Re: strange reproducibility problem with QImage

"Ben Beasley" <code@xxxxxxxxxxxxxxxxxx> · Sun, 03 Nov 2024 11:02:16 -0500

Kevin’s observation about floating-point rounding and runtime dispatch is an excellent one in general.

Those two CPU’s should, as far as I can tell, be dispatched to the same SIMD implementations in this case.

Skimming https://github.com/qt/qtbase/blob/v6.8.0/src/gui/painting/qimagescale_sse4.cpp, it looks like a fixed-point implementation that entirely avoids floating-poont operations. If there are no bugs, and if I’m not missing something, it should be possible to get identical results regardless of ISA extensions since no rounding is involved.

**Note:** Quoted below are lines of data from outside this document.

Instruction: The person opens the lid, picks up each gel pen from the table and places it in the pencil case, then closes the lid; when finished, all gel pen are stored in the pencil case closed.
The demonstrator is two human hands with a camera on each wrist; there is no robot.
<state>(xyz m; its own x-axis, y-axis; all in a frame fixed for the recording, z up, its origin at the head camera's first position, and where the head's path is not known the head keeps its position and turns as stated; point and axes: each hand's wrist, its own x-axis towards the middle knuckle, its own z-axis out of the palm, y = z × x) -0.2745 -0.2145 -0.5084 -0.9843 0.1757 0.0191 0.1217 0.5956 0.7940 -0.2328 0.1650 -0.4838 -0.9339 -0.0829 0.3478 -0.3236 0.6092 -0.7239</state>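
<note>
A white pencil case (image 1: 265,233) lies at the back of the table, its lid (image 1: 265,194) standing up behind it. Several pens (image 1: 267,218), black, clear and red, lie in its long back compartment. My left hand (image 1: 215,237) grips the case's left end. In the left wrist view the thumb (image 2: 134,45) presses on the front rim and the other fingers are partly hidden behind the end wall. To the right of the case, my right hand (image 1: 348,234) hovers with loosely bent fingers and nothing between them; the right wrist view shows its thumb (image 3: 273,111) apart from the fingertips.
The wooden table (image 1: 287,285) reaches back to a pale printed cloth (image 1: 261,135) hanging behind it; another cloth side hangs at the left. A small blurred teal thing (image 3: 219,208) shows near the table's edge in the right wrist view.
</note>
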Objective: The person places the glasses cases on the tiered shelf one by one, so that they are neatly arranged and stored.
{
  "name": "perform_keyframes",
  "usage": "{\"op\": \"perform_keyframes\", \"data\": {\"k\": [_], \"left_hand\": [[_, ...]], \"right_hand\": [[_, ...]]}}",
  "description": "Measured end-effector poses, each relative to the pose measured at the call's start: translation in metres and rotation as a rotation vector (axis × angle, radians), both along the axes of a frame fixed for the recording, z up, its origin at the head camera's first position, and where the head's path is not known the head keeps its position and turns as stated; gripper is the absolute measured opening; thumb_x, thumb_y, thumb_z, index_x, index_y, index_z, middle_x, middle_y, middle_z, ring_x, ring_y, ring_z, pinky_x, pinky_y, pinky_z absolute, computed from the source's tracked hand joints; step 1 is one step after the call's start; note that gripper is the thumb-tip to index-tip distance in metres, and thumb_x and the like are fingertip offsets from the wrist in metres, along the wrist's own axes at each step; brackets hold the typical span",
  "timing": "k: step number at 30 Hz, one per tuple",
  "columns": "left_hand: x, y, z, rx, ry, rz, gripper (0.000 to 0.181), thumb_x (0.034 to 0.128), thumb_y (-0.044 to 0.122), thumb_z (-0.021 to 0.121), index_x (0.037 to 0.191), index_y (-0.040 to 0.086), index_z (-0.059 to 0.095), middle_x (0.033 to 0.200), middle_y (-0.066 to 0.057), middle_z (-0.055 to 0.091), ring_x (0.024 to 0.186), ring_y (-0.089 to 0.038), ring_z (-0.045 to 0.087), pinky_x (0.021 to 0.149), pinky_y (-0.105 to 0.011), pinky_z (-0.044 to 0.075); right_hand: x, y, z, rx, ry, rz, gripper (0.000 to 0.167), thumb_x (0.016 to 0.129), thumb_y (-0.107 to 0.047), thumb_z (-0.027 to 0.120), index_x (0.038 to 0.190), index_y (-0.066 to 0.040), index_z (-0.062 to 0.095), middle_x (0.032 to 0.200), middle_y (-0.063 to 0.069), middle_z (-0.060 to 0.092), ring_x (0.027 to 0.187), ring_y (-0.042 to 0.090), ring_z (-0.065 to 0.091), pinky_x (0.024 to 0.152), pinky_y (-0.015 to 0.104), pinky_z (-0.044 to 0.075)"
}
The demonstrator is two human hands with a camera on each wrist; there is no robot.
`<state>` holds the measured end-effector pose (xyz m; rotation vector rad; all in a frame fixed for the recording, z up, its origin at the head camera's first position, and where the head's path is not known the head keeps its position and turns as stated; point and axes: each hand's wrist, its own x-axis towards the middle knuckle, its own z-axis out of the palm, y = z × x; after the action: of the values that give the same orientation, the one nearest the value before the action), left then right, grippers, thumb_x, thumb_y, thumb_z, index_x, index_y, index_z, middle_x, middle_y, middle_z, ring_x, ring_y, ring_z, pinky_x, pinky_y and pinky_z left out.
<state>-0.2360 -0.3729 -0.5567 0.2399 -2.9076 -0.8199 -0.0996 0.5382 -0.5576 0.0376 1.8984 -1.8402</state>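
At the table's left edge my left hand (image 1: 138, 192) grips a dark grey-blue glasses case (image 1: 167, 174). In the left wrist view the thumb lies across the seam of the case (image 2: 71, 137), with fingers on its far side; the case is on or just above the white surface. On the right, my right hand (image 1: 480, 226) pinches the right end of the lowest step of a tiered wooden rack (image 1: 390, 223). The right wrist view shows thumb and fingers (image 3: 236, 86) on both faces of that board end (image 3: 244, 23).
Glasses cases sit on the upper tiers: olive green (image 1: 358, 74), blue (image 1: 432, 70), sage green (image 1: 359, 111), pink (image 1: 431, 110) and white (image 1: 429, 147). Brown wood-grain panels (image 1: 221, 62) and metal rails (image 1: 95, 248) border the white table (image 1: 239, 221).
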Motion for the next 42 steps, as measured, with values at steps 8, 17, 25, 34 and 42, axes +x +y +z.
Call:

The fact that the scaling algorithm appears to be integer-based also makes the following sources of irreproducibility less likely, but maybe not impossible:

- Some algorithms compute “left-over” leading and/or trailing data with a scalar algorithm, and in some cases this could make the results depend on alignment of buffers in memory. Besides the fact that this is an integer implementation, at a glance, Qt doesn’t appear to be doing this. It looks like QImage must be aligned and (over-)allocated to allow everything to be done in SIMD, processing some extra pixels outside the image as necessary to make complete vectors.

- SIMD algorithms might operate on input values and combine pixels in a different order than scalar ones, which could result in different rounding for floating-point operations. That shouldn’t matter for an integer algorithm like this, except maybe in cases of wrapping/overflow – which might perhaps be in play here.

Another relevant fact is that the implementation is multi-threaded using a thread pool. If there is anything that depends on the order in which pixels/blocks are computed and combined, this could also result in different outputs, even in different runs on the same machine, and especially on machines with different numbers of cores.

All of this is written on a phone, without digging very deeply into the source or doing any practical experiments.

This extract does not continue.